• **Work to complete**:
In the records below, reproduce exactly the lines from the one containing "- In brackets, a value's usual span" through the one containing "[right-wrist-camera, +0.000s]", both included, and omit the pictures.

(Excerpts from a dataset)
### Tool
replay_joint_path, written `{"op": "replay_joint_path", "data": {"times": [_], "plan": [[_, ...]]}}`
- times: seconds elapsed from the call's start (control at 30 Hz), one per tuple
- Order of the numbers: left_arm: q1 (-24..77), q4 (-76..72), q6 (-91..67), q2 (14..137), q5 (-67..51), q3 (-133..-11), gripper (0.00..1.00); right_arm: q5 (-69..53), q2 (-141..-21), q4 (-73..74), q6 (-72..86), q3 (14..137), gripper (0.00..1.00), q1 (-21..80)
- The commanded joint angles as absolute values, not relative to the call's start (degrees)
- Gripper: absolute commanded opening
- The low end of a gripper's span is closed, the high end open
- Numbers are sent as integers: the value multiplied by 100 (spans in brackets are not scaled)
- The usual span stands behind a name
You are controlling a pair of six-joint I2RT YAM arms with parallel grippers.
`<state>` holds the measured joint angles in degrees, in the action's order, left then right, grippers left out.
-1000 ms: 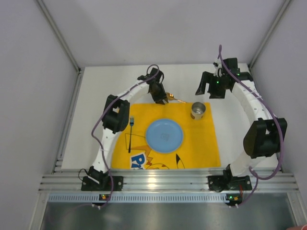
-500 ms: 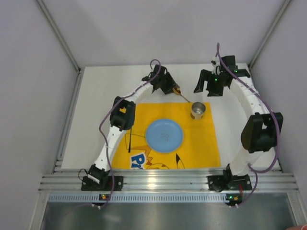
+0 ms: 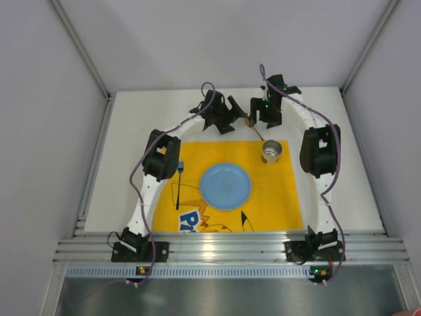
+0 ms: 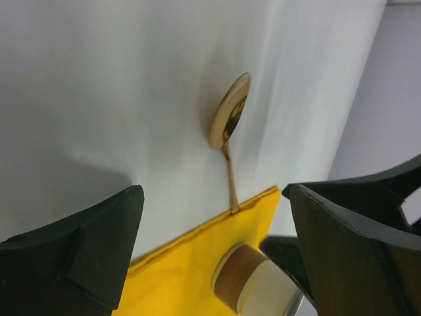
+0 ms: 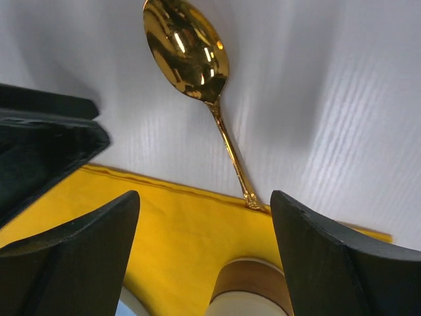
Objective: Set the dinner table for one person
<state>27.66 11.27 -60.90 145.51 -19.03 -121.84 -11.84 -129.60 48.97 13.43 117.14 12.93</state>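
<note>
spoon (image 5: 187,49): gold, lying flat between the right fingers (image 5: 342,263), handle tip touching the edge of the placemat (image 5: 171,237)
cup (image 5: 253,280): on the yellow, between those fingers too

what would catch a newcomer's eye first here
The yellow cartoon placemat in the middle of the white table, a blue plate at its centre. Then the gold spoon lying past the mat's far edge, handle tip at the hem, with the left gripper and right gripper both open above it.

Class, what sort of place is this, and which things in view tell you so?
Most likely a robotics lab test cell, not a home: a left arm and a right arm are bolted to a metal rail, and plain grey panels stand around the white dinner table.
</note>
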Motion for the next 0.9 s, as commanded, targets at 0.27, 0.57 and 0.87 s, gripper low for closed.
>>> {"op": "replay_joint_path", "data": {"times": [0.27,0.57,0.87], "plan": [[1942,1871,-5283,12280,-1723,-10433,98,-141,-13622,5247,1134,12172,77,1582],[1942,1960,-5098,11260,-1591,-9572,99,-18,-14272,5247,1090,12673,64,1625],[1942,2215,-4887,10574,-1363,-8808,98,1159,-14651,5431,976,12849,25,1968]]}}
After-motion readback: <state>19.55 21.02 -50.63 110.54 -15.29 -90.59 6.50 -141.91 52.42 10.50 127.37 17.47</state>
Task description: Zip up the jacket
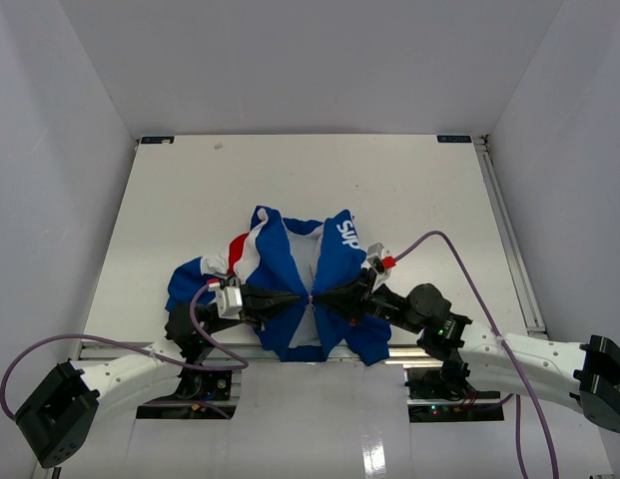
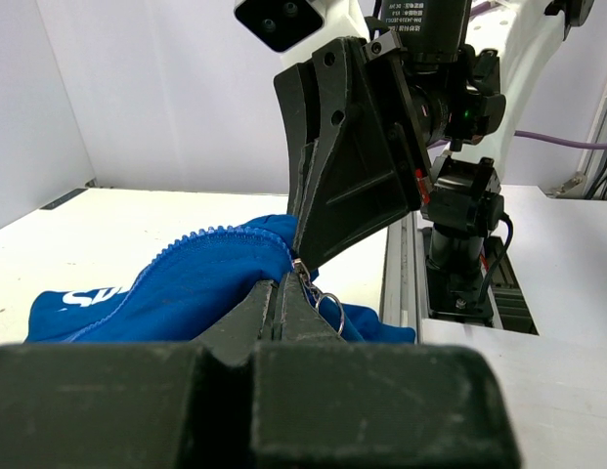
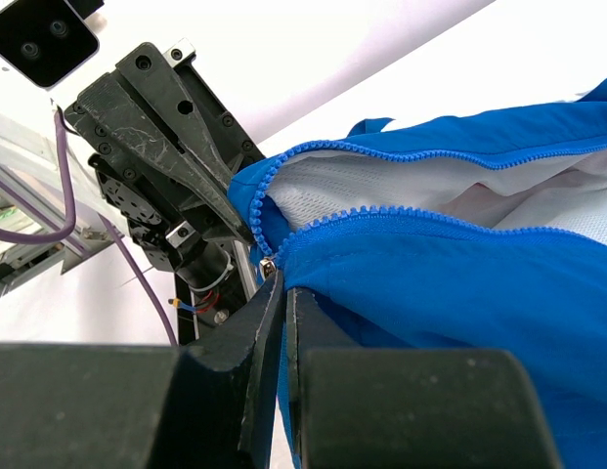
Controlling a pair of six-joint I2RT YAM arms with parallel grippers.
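Observation:
The blue jacket (image 1: 290, 254) lies open in the middle of the table (image 1: 190, 180), its white lining showing between the front halves. Both grippers meet tip to tip at the zipper's bottom end near the hem. My left gripper (image 1: 305, 298) (image 2: 281, 281) is shut at the zipper's lower end, and the silver pull ring (image 2: 329, 309) hangs beside its fingers. My right gripper (image 1: 317, 297) (image 3: 283, 285) is shut on the blue fabric just below the metal slider (image 3: 267, 266). The two rows of zipper teeth (image 3: 430, 220) spread apart from there.
A metal rail (image 1: 509, 230) runs along the table's right edge. White walls close in the back and sides. Purple cables (image 1: 469, 269) loop off both arms. The arm bases (image 1: 434, 384) stand at the near edge.

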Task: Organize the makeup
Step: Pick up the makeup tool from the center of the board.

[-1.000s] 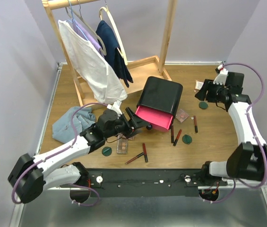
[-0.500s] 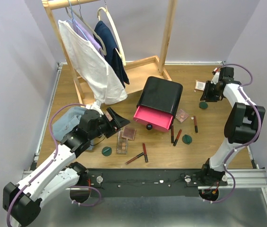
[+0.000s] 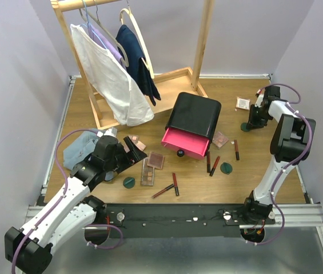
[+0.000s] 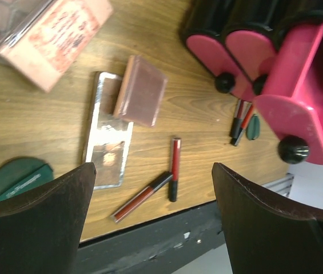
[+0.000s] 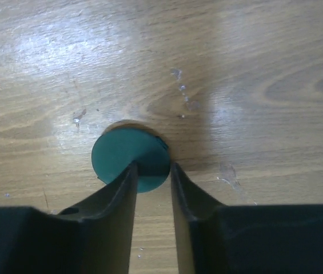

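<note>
Broadly, a brown wood-grain bench (image 3: 195,182) stands between plain lilac walls (image 3: 24,57), with a wooden clothes rack (image 3: 204,40) of hung garments at its far left. A black box (image 3: 195,114) lies mid-bench, one pink drawer (image 3: 187,141) pulled out towards the near edge. A light blue cloth (image 3: 78,149) is bunched at the left edge.

The makeup lies flat and scattered. There are four pinkish cases: a long palette (image 3: 148,172) touching a square palette (image 3: 156,160), a third palette (image 3: 220,139) just right of the drawer, and a blush case (image 3: 242,103) towards the far right corner. At least five slim red-black lip tubes (image 3: 175,184) and three round dark green compacts (image 3: 129,182) are spread along the near side and right.

The left fingers (image 4: 152,168) gape wide, holding nothing. The right fingers (image 5: 152,165) stand narrowly apart with their tips at the far-right compact (image 5: 121,154); whether they pinch it I cannot tell.
</note>
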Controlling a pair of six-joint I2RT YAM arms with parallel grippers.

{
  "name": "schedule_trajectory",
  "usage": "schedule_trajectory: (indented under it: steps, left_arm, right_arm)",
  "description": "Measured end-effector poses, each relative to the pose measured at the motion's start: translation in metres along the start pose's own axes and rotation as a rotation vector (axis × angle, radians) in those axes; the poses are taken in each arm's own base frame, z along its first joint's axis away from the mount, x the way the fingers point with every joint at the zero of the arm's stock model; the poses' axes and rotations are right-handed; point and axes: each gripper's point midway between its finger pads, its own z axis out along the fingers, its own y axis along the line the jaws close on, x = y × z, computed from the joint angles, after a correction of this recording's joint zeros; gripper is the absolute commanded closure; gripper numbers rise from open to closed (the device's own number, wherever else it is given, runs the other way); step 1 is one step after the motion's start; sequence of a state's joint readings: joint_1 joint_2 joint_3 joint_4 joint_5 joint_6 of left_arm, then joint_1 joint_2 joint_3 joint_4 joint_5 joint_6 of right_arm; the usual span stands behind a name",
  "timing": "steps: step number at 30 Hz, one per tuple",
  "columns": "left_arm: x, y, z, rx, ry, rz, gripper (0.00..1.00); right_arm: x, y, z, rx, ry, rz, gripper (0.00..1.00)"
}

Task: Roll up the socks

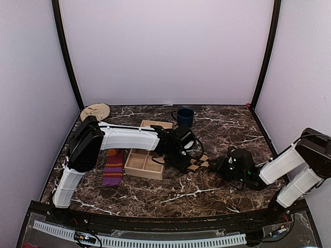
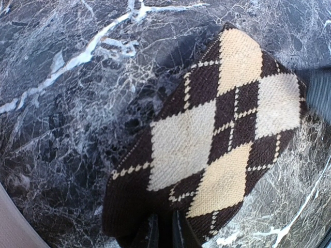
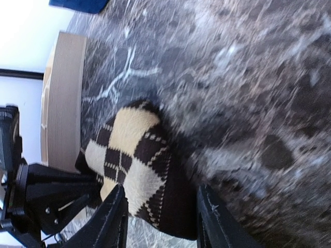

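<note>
The dark brown argyle sock (image 1: 198, 163) lies folded into a short bundle on the marble table (image 1: 170, 199), between my two grippers. My left gripper (image 2: 164, 218) is shut on its dark brown edge, with the diamonds spreading away from the fingers (image 2: 178, 232). From the right, my right gripper (image 3: 161, 190) stands open. Its fingers (image 3: 111, 219) straddle the other dark end of the argyle sock (image 3: 132, 155) with gaps on both sides. The purple sock (image 1: 114, 166) with orange and red stripes lies flat to the left, under the left arm.
A wooden compartment tray (image 1: 146, 164) sits just left of the left gripper (image 1: 182, 156), and shows as a pale wall (image 3: 64, 98) in the right wrist view. A blue mug (image 1: 184, 115) and a round plate (image 1: 95, 111) stand at the back.
</note>
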State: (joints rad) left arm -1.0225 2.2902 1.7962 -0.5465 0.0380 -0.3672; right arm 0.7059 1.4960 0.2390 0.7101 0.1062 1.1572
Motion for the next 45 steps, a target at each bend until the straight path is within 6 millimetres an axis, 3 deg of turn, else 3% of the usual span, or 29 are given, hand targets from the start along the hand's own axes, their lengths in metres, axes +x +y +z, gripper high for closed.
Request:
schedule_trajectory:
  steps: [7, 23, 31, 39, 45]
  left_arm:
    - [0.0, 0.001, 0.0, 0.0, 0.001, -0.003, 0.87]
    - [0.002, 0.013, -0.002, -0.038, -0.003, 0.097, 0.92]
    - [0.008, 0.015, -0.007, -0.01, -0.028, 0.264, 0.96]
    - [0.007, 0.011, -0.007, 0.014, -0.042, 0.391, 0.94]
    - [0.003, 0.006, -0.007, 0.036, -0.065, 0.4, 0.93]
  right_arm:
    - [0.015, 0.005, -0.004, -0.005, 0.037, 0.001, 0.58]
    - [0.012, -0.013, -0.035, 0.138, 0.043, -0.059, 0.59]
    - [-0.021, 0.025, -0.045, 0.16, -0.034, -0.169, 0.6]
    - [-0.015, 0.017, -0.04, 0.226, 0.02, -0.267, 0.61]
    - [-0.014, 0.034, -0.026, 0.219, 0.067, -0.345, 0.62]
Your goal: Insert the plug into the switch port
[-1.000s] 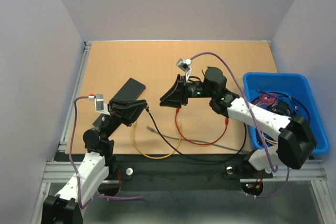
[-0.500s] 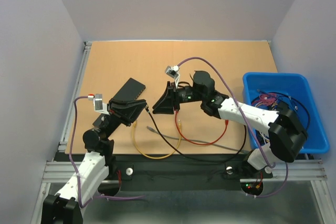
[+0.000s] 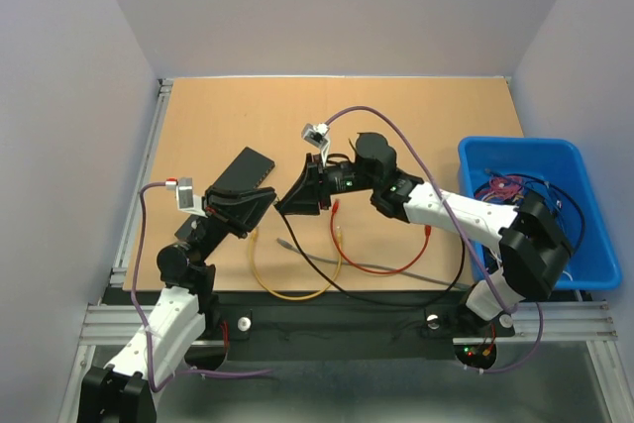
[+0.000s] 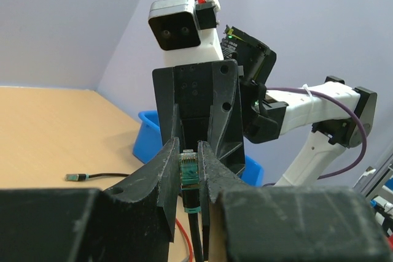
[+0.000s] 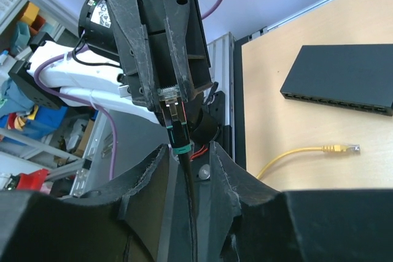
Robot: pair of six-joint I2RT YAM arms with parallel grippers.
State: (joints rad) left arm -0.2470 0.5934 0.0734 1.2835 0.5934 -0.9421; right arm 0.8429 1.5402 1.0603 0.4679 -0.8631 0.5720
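Firmly, I am pinching the plug (image 4: 189, 167) in my left gripper (image 4: 188, 145), its black cable (image 5: 186, 179) hanging down, my right gripper (image 5: 188, 147) meeting it tip to tip, fingers (image 5: 147, 179) sitting narrowly parted around that cable, switch (image 3: 245, 171) lying nearby on the table (image 3: 416, 116).

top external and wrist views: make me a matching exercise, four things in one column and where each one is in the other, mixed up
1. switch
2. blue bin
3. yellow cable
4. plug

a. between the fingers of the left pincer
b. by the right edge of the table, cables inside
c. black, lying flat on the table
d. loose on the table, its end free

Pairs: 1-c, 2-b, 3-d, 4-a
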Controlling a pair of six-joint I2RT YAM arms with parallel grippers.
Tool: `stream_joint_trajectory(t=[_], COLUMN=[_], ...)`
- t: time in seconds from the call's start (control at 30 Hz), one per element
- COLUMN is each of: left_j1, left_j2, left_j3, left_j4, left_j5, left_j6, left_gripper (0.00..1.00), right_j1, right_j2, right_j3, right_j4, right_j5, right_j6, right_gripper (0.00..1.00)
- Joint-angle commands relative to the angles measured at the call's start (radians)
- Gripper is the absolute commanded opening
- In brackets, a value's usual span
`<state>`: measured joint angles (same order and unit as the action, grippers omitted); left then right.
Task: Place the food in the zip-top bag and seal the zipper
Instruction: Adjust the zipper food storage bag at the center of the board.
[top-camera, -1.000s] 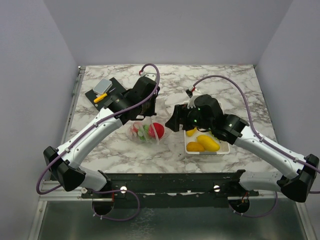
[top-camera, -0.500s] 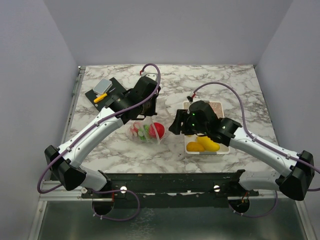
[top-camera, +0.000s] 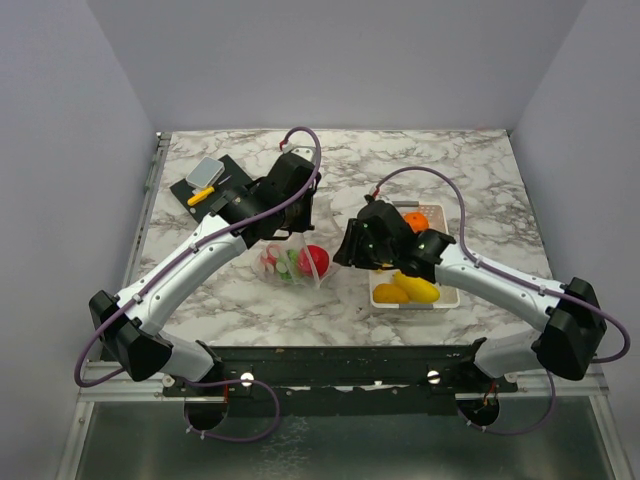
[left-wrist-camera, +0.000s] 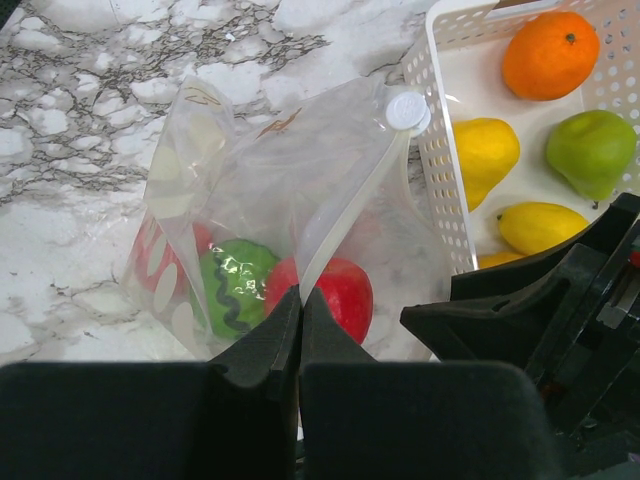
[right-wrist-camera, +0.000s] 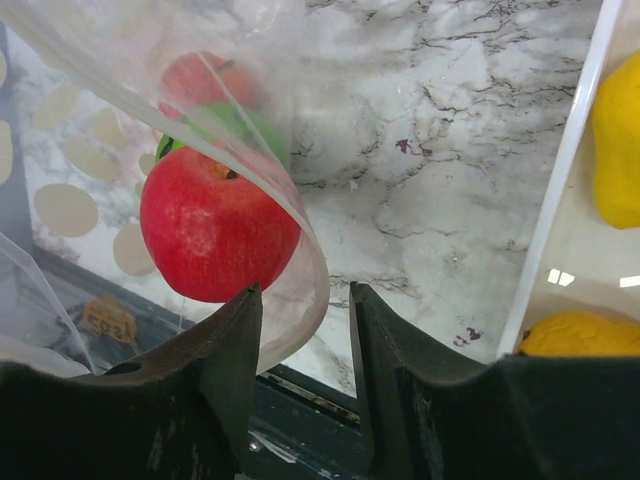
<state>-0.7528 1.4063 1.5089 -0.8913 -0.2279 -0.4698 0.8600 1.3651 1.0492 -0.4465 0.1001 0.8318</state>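
My right tool (right-wrist-camera: 305, 295) has swung left off the tray (left-wrist-camera: 440, 190) to the bag (left-wrist-camera: 280, 170), its jaws narrowing. They now stand part open astride the bag's loose lip, not yet pinching it. My left tool (left-wrist-camera: 301, 295) stays clamped on the bag's rim, holding the mouth up off the desk (left-wrist-camera: 90, 100). 3 pieces of food (right-wrist-camera: 215, 230) sit inside and at least 4 wait in the tray. I judge loading is unfinished, with the zipper (left-wrist-camera: 350, 205) still unsealed.
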Motion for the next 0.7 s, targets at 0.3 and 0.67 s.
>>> stream_joint_trajectory(t=[0.3,0.67], left_j1=[0.009,0.008], left_j2=[-0.037,-0.075], left_j3=[0.007,0.048], left_j4=[-0.002,-0.069], left_j5=[0.01,-0.02], left_j6=[0.008,0.02], left_gripper=[0.0,0.0], right_j1=[0.007,0.007], right_j2=[0.005,-0.008], right_j3=[0.049,0.212], right_j4=[0.037,-0.049], right_j5=[-0.05,-0.062], right_j6=[0.033,-0.108], right_gripper=[0.01,0.01])
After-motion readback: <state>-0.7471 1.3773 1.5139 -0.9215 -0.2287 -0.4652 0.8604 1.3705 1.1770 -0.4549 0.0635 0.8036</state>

• **Task response**:
- In brackets, a value's usual span
`<state>`: measured joint angles (same order and unit as the action, grippers omitted); left then right.
Task: Place the food in the zip-top bag and seal the zipper
Instruction: Adjust the zipper food storage bag at the center of the board.
[top-camera, -1.000s] 
[top-camera, -0.500s] 
[top-camera, +0.000s] 
[left-wrist-camera, +0.000s] 
[right-wrist-camera, +0.000s] 

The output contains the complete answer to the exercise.